▶ _HOW TO COMPLETE THIS TASK_
Write out again each line of the material below, unchanged, from the first one to the line that holds "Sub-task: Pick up".

---------- DATA EXCERPT ----------

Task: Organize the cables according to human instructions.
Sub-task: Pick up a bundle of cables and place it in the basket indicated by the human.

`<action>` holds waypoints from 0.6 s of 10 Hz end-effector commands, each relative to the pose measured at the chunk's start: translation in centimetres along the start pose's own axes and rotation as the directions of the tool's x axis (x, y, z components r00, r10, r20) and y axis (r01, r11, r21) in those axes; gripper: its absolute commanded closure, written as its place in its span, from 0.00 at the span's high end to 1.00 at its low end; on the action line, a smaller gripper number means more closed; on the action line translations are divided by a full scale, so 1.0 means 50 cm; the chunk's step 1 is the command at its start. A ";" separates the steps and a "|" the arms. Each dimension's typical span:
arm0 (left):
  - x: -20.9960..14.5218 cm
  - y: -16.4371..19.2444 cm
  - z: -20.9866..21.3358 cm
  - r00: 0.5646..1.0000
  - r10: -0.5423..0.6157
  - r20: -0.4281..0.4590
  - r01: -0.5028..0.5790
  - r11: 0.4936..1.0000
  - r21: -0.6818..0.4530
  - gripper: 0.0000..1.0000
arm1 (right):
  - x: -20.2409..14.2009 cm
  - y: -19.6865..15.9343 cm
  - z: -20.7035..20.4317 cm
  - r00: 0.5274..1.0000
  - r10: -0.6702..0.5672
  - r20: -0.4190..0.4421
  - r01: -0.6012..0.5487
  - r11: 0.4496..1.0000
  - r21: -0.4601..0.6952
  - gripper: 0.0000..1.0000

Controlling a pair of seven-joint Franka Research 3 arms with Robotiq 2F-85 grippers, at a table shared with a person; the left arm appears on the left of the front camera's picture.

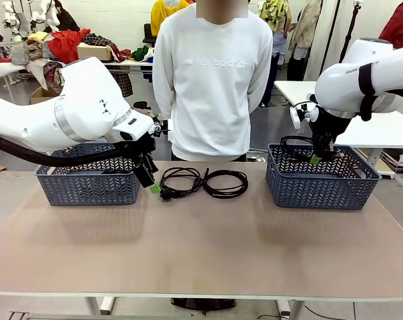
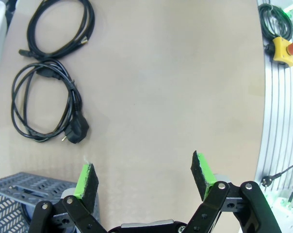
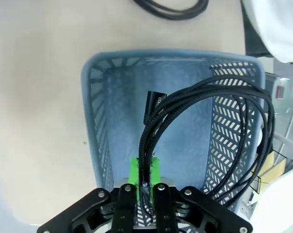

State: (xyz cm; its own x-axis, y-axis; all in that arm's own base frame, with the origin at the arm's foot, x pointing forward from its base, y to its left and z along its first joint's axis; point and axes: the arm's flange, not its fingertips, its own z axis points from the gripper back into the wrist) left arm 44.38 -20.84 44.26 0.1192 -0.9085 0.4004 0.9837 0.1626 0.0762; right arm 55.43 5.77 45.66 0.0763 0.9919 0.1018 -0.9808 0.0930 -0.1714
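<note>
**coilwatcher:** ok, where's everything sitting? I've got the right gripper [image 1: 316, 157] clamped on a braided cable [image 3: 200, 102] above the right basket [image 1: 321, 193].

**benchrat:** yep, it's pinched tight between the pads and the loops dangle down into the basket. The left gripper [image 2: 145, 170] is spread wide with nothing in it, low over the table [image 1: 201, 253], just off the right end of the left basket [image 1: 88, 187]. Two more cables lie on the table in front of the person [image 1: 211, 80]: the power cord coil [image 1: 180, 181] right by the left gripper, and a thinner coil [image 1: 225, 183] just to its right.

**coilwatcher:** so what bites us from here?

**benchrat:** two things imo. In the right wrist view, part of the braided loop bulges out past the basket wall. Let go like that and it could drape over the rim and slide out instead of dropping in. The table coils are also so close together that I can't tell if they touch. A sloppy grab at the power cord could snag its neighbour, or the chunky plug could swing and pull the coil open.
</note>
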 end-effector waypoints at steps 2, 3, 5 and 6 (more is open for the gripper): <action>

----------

▶ _TASK ANSWER_
Task: Organize the cables according to human instructions.
Sub-task: Pick up a bundle of cables and place it in the basket indicated by the human.

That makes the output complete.